Correio da Cidadania

WPO | ART | CCD | Olhares enviesados, n. 506, 01 jul. 2006.

 

 

É impressionante como uma parte da esquerda brasileira virou chorona. Esteve embolada com o tucanato e o pefelato nas denúncias da suposta corrupção sistêmica do governo Lula, supondo que isso sangraria o governo e o PT até a morte. Diante de uma realidade diferente, cai no desalento porque aquelas correntes políticas da burguesia se mostram incapazes de continuar batendo pesado no mesmo assunto.

Junto com o tucanato, essa mesma parcela da esquerda tentou demonstrar que o programa petista no governo era a continuidade escrachada do governo FHC. Como isso não é o que pensa a maior parte do povão, mesmo aquela parte que vai votar em Lula porque considera que ele é menos pior do que FHC, ela resvala no sonho salvador de uma promessa, sem base social. E acredita que, com sua presença carregada de voluntarismo, fará as eleições deste ano mudarem o rumo dos acontecimentos.

Não sabemos como um grupo, que nem sequer conseguiu dizer claramente sua proposta socialista, sua estratégia e suas táticas, terá condições de transformar as próximas eleições em algo novo e promissor, apesar de considerá-las parte de um jogo sujo, de cartas marcadas, que precisa ser extirpado. Mas isso pouco importa. Afinal, todo mundo tem o direito de sonhar. Como tem o direito de não concordar com o PT, nem com o que faz ou deixa de fazer o governo Lula.

No entanto, teremos o direito de olhar a realidade de forma enviesada e fazer o contrário do que afirmamos? Podemos nos comprometer a não fazer concessões na luta pelo socialismo, mas agora, na disputa eleitoral, advogar o capitalismo inclusivo, embora abominando isso no programa de Lula e do PT? Se é isso, o que distingue essa parte da esquerda do resto que ela critica como vendida, corrupta e outros qualificativos menos edificantes?
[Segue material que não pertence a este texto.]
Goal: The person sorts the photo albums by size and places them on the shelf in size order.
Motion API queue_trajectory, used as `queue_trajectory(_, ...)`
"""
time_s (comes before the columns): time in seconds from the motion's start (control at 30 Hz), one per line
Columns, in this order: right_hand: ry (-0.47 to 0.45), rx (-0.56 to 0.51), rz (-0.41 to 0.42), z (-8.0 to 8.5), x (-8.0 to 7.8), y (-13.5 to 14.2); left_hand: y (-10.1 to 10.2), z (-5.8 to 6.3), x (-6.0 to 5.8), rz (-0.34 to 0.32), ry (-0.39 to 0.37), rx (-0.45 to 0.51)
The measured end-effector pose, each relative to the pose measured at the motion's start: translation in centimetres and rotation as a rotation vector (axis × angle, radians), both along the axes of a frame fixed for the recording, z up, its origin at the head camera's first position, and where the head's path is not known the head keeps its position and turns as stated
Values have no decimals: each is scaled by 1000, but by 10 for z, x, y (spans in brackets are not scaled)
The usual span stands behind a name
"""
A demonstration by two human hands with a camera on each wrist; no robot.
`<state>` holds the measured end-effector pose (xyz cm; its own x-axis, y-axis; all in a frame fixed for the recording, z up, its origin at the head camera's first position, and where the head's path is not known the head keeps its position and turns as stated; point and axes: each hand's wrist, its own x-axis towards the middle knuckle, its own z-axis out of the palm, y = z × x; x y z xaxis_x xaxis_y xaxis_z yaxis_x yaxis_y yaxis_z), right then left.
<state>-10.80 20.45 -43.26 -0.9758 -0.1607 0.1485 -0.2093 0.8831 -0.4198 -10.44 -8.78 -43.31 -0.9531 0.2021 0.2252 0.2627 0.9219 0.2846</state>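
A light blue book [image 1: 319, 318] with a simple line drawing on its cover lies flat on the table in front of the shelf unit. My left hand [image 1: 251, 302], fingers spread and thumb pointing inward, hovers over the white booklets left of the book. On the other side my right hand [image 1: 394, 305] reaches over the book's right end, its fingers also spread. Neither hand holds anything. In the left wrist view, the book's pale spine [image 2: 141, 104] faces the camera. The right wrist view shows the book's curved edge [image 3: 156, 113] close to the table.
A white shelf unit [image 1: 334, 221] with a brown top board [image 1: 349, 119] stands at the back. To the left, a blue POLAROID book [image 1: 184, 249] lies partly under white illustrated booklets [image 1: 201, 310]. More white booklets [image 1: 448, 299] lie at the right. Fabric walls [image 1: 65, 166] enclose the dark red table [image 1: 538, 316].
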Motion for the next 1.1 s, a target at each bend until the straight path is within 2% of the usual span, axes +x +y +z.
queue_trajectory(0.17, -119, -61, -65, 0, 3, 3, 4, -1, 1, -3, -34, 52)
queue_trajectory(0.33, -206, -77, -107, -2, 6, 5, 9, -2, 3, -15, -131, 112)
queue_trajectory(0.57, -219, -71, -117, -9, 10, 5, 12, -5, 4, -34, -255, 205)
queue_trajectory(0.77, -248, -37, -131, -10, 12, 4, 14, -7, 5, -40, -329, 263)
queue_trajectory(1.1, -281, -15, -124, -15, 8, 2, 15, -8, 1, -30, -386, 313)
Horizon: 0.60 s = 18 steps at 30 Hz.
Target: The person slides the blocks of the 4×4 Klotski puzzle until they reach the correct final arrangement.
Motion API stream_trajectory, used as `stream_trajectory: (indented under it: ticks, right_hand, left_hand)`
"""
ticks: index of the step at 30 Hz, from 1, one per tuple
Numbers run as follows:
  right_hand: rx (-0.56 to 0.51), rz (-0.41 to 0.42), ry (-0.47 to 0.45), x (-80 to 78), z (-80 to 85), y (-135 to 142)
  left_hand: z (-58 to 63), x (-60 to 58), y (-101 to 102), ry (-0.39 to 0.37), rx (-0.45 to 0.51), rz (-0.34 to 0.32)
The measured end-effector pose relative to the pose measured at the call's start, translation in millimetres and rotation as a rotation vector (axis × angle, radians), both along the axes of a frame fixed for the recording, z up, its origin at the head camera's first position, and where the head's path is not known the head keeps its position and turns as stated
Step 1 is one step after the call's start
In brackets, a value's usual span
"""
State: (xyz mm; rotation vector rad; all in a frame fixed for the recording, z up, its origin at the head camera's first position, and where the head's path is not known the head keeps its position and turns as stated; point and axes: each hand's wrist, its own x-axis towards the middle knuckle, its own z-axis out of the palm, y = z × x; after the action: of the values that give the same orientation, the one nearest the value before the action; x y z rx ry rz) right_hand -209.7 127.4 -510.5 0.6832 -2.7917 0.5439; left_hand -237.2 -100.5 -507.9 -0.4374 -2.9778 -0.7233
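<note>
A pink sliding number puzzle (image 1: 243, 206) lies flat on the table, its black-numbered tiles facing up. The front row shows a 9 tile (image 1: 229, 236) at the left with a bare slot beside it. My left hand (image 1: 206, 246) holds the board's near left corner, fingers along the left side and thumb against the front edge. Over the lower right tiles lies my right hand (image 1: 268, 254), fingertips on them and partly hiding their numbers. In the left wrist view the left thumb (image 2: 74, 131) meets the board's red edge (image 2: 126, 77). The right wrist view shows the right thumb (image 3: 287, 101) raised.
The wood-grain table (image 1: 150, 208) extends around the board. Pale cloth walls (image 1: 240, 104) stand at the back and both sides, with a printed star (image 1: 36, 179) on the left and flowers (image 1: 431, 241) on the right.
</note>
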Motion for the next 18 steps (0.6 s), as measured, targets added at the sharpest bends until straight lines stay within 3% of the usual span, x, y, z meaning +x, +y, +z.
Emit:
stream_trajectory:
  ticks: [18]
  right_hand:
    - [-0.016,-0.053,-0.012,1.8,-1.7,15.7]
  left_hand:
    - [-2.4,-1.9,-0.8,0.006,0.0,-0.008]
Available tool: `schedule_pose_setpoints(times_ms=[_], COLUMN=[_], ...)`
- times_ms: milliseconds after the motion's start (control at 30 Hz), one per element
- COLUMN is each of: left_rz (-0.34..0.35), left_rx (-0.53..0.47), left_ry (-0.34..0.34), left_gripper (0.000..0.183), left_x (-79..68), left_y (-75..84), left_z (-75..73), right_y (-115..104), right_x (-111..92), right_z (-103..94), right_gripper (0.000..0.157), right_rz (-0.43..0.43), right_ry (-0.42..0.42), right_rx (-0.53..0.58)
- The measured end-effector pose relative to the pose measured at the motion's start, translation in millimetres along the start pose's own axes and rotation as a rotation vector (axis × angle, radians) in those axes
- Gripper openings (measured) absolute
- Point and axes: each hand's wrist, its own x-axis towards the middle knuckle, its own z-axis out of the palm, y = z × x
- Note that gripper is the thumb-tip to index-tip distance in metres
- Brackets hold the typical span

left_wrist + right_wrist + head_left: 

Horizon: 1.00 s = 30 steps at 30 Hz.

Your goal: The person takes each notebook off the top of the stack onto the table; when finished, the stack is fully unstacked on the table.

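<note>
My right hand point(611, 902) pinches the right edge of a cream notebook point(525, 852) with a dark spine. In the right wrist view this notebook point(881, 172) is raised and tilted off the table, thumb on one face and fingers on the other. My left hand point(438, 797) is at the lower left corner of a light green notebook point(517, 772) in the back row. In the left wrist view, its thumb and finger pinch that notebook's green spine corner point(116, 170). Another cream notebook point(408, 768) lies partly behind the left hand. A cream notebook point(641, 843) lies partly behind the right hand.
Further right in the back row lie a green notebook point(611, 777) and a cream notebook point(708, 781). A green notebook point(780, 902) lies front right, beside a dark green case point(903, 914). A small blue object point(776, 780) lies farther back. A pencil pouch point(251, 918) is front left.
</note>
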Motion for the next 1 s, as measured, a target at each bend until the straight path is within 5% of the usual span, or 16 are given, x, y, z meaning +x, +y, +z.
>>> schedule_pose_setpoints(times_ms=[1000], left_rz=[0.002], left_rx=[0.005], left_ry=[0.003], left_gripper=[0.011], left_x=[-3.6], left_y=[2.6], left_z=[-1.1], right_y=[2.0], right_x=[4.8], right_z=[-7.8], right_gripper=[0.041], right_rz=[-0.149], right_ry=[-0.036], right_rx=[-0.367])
Em teoria, na esquerda brasileira, parecemos ter uma clivagem profunda entre os que lutam pelo socialismo e os que fingem lutar pelo socialismo, entre os que são portadores de uma nova ética e os que fingem empunhar a bandeira da ética, entre os que combatem desassombrados o modelo dominante e os que fingem realizar tal combate.

Na prática, o que estamos assistindo são as mesmas clivagens que racharam a esquerda no passado de nossa história. Rachas que ajudaram a direita a impor derrotas profundas à esquerda como um todo e a consolidar seu domínio. Sem aprender com o passado, muitos não conseguem olhar o presente de forma menos enviesada. Combatem o inimigo errado, como fizeram os ludistas do MST e os provocadores do MLST, e continuam fazendo os que colocam o PT, o PSDB e o PFL no mesmo campo. Confundem os aliados com os inimigos, e atiram nos primeiros pensando estar alvejando os segundos.

 

Wladimir Pomar é escritor e analista político.